Canadians might not be buying much real estate these days, but they’re borrowing against it. Statistics Canada (StatCan) data shows home equity lines of credit (HELOC) debt surged in October. Households tapped their home equity at one of the fastest rates in years, sending HELOC debt to a 6-year high. 

Home Equity Line of Credit (HELOC)

A home equity line of credit (HELOC) lets homeowners borrow against their equity. There are a ton of similar equity loans that are often marketed in the same way. However, today we’re looking at the strictest definition. These are variable-rate loans that only require interest payments to carry. They also tend to be cheaper than unsecured credit lines, making them a weapon of choice for leverage. 

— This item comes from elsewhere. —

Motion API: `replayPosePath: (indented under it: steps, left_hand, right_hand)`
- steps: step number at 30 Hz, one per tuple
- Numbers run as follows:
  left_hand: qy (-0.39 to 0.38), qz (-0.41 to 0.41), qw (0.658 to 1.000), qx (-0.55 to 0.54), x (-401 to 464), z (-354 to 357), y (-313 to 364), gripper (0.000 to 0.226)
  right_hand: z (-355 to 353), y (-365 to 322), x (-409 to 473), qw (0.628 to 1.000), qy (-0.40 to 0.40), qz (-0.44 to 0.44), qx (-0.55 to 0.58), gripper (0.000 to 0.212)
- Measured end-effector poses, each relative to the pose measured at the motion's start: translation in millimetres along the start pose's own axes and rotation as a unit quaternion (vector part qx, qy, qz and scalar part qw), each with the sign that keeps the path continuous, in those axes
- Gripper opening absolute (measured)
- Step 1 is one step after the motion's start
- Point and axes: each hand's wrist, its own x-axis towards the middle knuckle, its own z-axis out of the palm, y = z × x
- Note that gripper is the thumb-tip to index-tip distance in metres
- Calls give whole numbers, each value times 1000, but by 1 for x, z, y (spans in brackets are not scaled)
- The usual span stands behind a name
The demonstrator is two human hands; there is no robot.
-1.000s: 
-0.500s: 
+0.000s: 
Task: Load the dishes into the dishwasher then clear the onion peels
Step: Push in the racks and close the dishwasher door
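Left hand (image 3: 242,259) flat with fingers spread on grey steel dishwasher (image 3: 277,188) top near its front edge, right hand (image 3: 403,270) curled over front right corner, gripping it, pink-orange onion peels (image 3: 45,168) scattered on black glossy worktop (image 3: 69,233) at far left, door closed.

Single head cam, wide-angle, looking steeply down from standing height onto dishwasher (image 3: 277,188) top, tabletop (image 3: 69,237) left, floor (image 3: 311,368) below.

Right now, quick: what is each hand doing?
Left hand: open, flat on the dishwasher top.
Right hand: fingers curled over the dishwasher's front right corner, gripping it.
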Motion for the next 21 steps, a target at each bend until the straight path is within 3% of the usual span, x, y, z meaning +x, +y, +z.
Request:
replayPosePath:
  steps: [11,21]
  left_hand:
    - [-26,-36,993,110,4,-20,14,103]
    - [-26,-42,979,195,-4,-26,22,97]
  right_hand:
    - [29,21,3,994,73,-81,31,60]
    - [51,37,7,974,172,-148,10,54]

Credit isn’t good or bad on its own. It’s how it’s used that can be a problem—and HELOCs are no different. Rising use can be a positive sign, signaling consumer confidence. A popular use is funding renovations and investment, indicating a positive outlook. It can be problematic when tapped to fuel speculation—a problem that pops up regularly. 

Canadian HELOC Debt Hits Highest Level In Nearly 6 Years

The outstanding balance of Canadian household home equity lines of credit (HELOC) accounts: In billions of dollars. 

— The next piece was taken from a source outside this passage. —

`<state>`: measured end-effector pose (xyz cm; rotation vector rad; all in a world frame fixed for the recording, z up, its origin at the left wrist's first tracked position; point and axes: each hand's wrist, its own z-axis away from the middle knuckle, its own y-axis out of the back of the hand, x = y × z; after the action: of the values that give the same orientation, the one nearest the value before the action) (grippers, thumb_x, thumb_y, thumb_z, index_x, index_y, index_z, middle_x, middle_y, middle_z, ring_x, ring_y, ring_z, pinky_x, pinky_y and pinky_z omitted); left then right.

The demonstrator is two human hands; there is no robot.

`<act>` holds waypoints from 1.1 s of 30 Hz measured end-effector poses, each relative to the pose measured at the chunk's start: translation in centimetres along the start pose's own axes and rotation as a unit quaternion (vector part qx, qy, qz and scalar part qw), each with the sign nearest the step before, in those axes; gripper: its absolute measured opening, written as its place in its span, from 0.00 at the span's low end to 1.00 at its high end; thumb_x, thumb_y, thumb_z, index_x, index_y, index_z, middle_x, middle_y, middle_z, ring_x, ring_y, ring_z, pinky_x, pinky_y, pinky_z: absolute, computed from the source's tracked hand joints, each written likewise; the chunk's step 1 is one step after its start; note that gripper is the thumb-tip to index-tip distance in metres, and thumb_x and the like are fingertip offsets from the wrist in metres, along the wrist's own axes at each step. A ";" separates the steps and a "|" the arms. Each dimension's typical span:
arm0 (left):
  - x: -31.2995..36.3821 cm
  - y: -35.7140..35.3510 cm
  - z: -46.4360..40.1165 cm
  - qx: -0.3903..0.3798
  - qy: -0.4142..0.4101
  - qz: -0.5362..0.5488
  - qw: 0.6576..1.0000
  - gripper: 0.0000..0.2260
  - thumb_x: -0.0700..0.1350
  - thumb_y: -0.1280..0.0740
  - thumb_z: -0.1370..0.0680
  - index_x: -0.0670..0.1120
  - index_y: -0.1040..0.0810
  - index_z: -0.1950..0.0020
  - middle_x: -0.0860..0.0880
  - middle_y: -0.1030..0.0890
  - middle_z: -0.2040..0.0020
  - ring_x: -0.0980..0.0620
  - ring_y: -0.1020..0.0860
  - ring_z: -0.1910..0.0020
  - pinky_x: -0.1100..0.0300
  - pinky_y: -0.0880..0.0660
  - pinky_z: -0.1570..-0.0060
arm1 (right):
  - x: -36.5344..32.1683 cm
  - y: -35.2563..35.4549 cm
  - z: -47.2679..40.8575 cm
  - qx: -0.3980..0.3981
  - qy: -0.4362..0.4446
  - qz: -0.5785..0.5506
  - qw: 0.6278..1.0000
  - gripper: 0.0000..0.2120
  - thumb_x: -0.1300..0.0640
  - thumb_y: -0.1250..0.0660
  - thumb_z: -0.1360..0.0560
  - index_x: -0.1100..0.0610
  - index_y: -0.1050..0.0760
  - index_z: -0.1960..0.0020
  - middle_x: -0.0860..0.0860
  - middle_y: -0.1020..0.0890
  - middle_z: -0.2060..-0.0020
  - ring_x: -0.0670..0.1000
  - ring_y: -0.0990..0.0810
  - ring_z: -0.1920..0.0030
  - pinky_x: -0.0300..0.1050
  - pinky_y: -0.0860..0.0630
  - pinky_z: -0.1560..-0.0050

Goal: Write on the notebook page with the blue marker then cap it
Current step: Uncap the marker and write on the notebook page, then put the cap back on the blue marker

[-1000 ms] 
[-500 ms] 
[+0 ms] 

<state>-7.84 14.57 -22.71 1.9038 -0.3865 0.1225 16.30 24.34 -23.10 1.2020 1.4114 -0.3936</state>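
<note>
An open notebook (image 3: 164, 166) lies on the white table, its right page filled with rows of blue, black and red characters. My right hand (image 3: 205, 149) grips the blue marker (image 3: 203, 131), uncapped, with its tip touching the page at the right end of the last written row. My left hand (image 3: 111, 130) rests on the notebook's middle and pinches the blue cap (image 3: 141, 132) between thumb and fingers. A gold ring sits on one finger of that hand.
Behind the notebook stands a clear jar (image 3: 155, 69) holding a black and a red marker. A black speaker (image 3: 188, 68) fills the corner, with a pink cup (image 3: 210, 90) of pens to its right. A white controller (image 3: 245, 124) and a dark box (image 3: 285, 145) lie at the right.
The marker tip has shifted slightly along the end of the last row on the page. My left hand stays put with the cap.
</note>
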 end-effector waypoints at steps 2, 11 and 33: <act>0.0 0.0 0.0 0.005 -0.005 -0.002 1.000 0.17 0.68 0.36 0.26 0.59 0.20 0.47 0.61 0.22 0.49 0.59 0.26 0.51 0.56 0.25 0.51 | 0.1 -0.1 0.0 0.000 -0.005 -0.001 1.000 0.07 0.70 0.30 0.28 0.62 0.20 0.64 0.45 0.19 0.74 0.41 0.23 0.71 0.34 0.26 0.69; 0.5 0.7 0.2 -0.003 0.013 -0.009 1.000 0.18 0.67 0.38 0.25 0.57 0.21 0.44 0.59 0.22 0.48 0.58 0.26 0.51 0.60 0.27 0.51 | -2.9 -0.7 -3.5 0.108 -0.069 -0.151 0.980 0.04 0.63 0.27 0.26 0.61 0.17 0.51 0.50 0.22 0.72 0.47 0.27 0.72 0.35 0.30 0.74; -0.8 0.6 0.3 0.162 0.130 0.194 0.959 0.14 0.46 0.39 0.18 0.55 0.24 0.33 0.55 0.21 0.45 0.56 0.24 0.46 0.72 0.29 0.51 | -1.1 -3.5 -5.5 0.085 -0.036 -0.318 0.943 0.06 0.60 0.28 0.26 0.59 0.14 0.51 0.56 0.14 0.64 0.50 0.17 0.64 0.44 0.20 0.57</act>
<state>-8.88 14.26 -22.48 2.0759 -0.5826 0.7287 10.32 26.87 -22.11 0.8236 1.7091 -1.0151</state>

Source: StatCan; Better Dwelling. 

HELOC debt is climbing steadily in recent months. HELOC debt grew 0.30% (+$539 million) in October to $179.49 billion, the highest level in nearly 6 years. Households generally pulled back on this type of borrowing from 2013 to 2023. However, demand returned last year and has since maintained healthier levels of growth. 

Canadian HELOC Growth Returns As Households Tap Home Equity

The outstanding balance of Canadian household home equity lines of credit (HELOC) accounts: 12 month change.  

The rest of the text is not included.